Exercise aim: Transcribe the records below. Leave every word as it is.

-- -- --

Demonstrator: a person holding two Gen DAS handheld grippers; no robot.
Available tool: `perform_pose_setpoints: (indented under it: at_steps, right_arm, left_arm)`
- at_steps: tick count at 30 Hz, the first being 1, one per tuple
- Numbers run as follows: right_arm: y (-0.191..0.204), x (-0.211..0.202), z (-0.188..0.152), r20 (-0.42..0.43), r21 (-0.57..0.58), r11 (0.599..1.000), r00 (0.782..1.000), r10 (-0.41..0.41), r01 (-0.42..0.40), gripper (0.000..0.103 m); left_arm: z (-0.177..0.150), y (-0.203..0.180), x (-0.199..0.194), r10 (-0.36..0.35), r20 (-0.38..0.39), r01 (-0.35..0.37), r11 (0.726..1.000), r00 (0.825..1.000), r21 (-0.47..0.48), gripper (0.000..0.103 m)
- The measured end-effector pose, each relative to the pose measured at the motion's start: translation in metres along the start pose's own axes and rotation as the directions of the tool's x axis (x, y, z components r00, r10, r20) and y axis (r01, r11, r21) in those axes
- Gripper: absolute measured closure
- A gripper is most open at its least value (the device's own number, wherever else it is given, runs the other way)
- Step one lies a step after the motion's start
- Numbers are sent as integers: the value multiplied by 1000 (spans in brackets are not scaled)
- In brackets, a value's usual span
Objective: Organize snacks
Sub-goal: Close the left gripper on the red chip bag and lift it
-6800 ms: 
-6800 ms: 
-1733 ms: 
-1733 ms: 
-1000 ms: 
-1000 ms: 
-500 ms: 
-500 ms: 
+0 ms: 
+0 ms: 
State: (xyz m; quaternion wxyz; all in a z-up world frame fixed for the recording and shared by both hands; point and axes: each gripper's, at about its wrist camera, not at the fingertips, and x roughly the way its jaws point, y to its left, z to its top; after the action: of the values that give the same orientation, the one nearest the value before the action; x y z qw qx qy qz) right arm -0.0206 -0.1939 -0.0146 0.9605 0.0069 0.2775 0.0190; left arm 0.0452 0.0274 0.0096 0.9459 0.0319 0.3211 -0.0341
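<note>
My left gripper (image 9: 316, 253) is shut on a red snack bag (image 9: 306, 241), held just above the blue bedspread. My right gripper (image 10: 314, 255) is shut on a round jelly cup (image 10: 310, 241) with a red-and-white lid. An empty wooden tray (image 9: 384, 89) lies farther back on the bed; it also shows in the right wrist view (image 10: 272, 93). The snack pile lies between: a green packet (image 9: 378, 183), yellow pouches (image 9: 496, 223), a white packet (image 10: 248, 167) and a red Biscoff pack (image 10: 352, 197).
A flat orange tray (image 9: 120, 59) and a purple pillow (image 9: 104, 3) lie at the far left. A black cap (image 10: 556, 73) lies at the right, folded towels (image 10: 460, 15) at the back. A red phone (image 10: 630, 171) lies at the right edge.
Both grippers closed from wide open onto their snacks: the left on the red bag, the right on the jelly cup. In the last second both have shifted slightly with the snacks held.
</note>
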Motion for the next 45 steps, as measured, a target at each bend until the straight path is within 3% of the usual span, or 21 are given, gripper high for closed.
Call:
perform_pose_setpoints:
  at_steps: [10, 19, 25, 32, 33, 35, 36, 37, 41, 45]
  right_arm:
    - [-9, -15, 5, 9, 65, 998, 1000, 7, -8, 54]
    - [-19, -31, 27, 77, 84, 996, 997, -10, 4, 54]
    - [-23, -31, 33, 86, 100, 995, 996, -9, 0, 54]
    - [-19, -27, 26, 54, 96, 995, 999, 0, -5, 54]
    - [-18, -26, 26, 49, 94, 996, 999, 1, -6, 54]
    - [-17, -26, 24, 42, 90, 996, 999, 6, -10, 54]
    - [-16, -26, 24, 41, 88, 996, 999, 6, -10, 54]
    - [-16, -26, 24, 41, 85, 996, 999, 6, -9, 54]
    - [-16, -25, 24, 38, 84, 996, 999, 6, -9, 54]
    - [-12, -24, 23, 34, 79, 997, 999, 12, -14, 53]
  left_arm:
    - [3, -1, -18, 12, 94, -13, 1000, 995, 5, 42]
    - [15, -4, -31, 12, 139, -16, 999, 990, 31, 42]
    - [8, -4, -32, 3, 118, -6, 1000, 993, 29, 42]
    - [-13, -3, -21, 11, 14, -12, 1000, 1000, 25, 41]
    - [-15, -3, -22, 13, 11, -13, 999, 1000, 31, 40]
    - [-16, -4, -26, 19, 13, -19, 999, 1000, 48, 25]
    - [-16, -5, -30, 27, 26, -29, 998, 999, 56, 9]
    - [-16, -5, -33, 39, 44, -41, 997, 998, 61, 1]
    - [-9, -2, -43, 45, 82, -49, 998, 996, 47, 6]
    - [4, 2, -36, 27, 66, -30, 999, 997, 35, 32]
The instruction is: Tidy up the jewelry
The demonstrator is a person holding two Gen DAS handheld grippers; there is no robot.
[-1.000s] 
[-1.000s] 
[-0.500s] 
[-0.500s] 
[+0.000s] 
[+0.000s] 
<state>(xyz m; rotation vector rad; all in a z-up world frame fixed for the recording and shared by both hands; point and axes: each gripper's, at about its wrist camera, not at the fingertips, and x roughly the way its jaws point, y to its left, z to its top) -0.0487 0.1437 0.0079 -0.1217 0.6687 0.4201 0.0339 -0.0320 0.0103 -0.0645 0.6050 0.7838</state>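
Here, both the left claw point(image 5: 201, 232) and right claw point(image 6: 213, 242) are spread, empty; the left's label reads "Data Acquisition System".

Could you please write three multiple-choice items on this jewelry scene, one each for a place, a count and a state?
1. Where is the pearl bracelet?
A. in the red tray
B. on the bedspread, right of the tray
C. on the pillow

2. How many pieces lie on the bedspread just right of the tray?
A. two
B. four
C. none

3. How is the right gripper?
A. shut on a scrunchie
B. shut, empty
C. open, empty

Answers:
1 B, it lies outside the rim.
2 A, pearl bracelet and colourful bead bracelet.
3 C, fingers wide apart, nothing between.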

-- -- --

Task solution:
Demonstrator: a person holding two Gen DAS handheld grippers; no robot.
Available tool: `perform_pose_setpoints: (indented under it: at_steps, right_arm, left_arm)`
- at_steps: tick count at 30 Hz, the first being 1, one per tuple
- Numbers run as follows: right_arm: y (-0.191..0.204), x (-0.211..0.202), z (-0.188..0.152), r20 (-0.42..0.43), r21 (-0.57..0.58), r11 (0.599..1.000), r00 (0.782..1.000), r10 (-0.41..0.41), r01 (-0.42..0.40), gripper (0.000..0.103 m); left_arm: z (-0.177..0.150), y (-0.203..0.180), x (-0.199..0.194), r10 (-0.36..0.35), r20 (-0.38..0.39), r01 (-0.35..0.37), r11 (0.726..1.000), r00 (0.825..1.000), r21 (-0.47..0.48), gripper (0.000..0.103 m)
- The measured end-effector pose, each relative to the pose measured at the motion's start: translation in metres along the start pose's own axes and rotation as the directions of the tool's x axis (x, y, z components r00, r10, r20) and y axis (r01, r11, r21) in those axes
- Gripper: absolute measured closure
- A gripper is most open at its least value (the device's own number, wherever else it is given, runs the other way)
- Step one lies a step after the motion's start
- Numbers are sent as integers: the value multiplied by 1000 (spans in brackets are not scaled)
- In brackets, a value's usual span
Objective: Organize snacks
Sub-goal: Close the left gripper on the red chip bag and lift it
-6800 ms: 
-6800 ms: 
-1733 ms: 
-1733 ms: 
-1000 ms: 
-1000 ms: 
-500 ms: 
-500 ms: 
+0 ms: 
+0 ms: 
State: (xyz m; quaternion wxyz; all in a z-up world frame fixed for the recording and shared by both hands; point and axes: each gripper's, at about its wrist camera, not at the fingertips, and x roughly the way its jaws point, y to its left, z to its top; after the action: of the values that give the same orientation, the one nearest the value before the action; x y z qw qx qy qz) right arm -0.0206 -0.1939 -0.0146 0.9605 0.0069 0.2775 0.0190; left arm 0.0452 0.0274 0.0096 0.9459 0.0319 0.3211 -0.0341
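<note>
My left gripper (image 9: 316, 253) is shut on a red snack bag (image 9: 306, 241), held just above the blue bedspread. My right gripper (image 10: 314, 255) is shut on a round jelly cup (image 10: 310, 241) with a red-and-white lid. An empty wooden tray (image 9: 384, 89) lies farther back on the bed; it also shows in the right wrist view (image 10: 272, 93). The snack pile lies between: a green packet (image 9: 378, 183), yellow pouches (image 9: 496, 223), a white packet (image 10: 248, 167) and a red Biscoff pack (image 10: 352, 197).
A flat orange tray (image 9: 120, 59) and a purple pillow (image 9: 104, 3) lie at the far left. A black cap (image 10: 556, 73) lies at the right, folded towels (image 10: 460, 15) at the back. A red phone (image 10: 630, 171) lies at the right edge.
Both grippers closed from wide open onto their snacks: the left on the red bag, the right on the jelly cup. In the last second both have shifted slightly with the snacks held.
</note>
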Motion for the next 45 steps, as measured, a target at each bend until the straight path is within 3% of the usual span, or 21 are given, gripper high for closed.
Call:
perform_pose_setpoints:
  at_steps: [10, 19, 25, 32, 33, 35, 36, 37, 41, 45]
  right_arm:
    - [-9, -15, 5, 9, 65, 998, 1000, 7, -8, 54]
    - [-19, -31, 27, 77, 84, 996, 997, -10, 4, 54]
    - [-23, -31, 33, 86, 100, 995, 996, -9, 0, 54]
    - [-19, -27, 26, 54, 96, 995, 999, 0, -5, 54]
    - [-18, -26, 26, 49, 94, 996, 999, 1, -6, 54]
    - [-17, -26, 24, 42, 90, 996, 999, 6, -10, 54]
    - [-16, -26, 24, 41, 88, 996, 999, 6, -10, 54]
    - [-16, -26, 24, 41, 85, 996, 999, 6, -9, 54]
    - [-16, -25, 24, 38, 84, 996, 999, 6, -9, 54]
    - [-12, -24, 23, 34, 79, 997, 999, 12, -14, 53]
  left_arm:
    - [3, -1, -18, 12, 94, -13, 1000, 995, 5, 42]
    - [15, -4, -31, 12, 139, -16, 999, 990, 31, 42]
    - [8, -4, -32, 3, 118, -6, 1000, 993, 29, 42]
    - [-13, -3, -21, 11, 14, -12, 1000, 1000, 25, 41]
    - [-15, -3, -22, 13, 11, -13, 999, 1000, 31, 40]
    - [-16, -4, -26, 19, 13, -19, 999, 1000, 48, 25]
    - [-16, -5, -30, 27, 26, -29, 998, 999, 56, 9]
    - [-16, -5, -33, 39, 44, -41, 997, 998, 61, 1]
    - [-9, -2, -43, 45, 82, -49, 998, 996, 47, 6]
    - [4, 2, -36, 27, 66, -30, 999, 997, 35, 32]
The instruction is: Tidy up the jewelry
The demonstrator is a person holding two Gen DAS handheld grippers; there is no robot.
[-1.000s] 
[-1.000s] 
[-0.500s] 
[-0.500s] 
[+0.000s] 
[+0.000s] 
<state>(xyz m; rotation vector rad; all in a z-up world frame fixed for the recording and shared by both hands; point and axes: each gripper's, at about its wrist camera, not at the fingertips, and x roughly the way its jaws point, y to its left, z to its top) -0.0487 0.1437 0.0079 -0.1217 0.6687 0.4201 0.0339 -0.0320 0.0103 -0.0645 0.6050 0.7838</state>
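Here, both the left claw point(image 5: 201, 232) and right claw point(image 6: 213, 242) are spread, empty; the left's label reads "Data Acquisition System".

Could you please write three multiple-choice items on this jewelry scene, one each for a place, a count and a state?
1. Where is the pearl bracelet?
A. in the red tray
B. on the bedspread, right of the tray
C. on the pillow

2. How many pieces lie on the bedspread just right of the tray?
A. two
B. four
C. none

3. How is the right gripper?
A. shut on a scrunchie
B. shut, empty
C. open, empty

Answers:
1 B, it lies outside the rim.
2 A, pearl bracelet and colourful bead bracelet.
3 C, fingers wide apart, nothing between.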

The exercise requires no further answer.